● **Your instructions**: Lines of the material that include the word "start" are to be counted; only their number should be given.

=== Begin Enclosure ===

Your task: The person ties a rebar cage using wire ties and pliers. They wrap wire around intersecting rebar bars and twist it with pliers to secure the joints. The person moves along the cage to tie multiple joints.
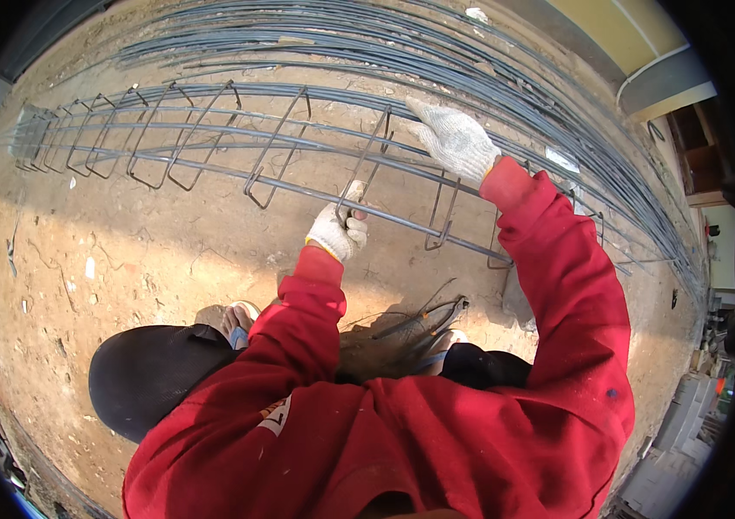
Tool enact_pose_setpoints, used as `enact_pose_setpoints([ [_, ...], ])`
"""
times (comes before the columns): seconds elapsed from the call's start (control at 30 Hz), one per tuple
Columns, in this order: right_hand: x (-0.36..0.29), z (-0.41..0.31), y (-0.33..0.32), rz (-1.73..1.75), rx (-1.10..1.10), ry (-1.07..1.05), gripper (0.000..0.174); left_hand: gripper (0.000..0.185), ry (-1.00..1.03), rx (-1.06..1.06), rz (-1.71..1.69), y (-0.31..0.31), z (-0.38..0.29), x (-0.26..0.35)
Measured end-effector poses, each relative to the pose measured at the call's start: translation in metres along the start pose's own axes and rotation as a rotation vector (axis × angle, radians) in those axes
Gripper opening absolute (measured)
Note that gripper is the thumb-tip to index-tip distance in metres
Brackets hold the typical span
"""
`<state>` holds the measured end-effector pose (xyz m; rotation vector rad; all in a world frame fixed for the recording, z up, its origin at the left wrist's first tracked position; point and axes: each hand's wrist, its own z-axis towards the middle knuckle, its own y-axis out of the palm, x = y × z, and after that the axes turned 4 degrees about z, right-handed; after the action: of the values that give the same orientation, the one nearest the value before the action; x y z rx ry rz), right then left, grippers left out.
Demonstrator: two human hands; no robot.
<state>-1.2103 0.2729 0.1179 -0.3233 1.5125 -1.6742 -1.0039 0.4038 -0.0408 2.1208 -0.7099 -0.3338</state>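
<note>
A long reinforcement cage (212, 154) of straight steel bars with bent-wire stirrups spans the view before me. My left hand (341, 227), in a white knit glove, has its fingers curled round the lower corner of a steel stirrup (360, 170), just under the near bar. Farther up, my gloved right hand (455, 139) reaches over the cage from the right. Its thumb and fingers are apart, with the fingertips by the far bars near that stirrup's top; whether they touch is unclear. Pincers (448, 319) lie on the ground between my feet, partly in shadow.
Many loose rebars (354, 39) lie beyond the cage and curve off to the right. A concrete block (518, 298) sits below the cage's right part; a grey block (33, 130) is at its left end. Wire scraps litter the dirt ground (166, 227). Stacked grey material (672, 428) stands far right.
</note>
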Motion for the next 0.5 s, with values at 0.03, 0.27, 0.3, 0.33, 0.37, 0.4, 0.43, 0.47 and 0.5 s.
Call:
enact_pose_setpoints([
  [0.03, 0.0, 0.005, 0.007, 0.047, -0.009, -0.014, 0.047, 0.033, 0.031, -0.005, 0.053, 0.004, -0.003, -0.001],
  [0.27, 0.008, 0.021, 0.02, 0.1, -0.1, -0.029, 0.047, 0.032, 0.284, 0.137, 0.222, 0.012, 0.003, -0.016],
  [0.3, 0.008, 0.019, 0.02, 0.091, -0.118, -0.013, 0.047, 0.032, 0.281, 0.159, 0.211, 0.013, 0.004, -0.015],
  [0.33, 0.007, 0.019, 0.02, 0.083, -0.132, 0.006, 0.047, 0.032, 0.244, 0.163, 0.201, 0.013, 0.004, -0.014],
  [0.37, 0.006, 0.02, 0.021, 0.093, -0.108, -0.011, 0.046, 0.033, 0.209, 0.166, 0.193, 0.014, 0.004, -0.013],
  [0.4, 0.005, 0.02, 0.022, 0.05, -0.141, 0.045, 0.047, 0.033, 0.18, 0.168, 0.186, 0.014, 0.003, -0.01],
  [0.43, 0.003, 0.021, 0.023, 0.027, -0.138, 0.057, 0.047, 0.033, 0.202, 0.132, 0.217, 0.014, 0.002, -0.01],
  [0.47, 0.0, 0.023, 0.024, -0.003, -0.165, 0.089, 0.047, 0.033, 0.229, 0.097, 0.247, 0.013, -0.001, -0.01],
  [0.5, -0.006, 0.023, 0.025, 0.005, -0.127, 0.038, 0.048, 0.032, 0.228, 0.071, 0.281, 0.011, -0.002, -0.011],
])
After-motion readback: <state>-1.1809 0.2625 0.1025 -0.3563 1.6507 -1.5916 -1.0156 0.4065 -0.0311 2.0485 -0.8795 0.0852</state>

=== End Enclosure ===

● **Response box**: 2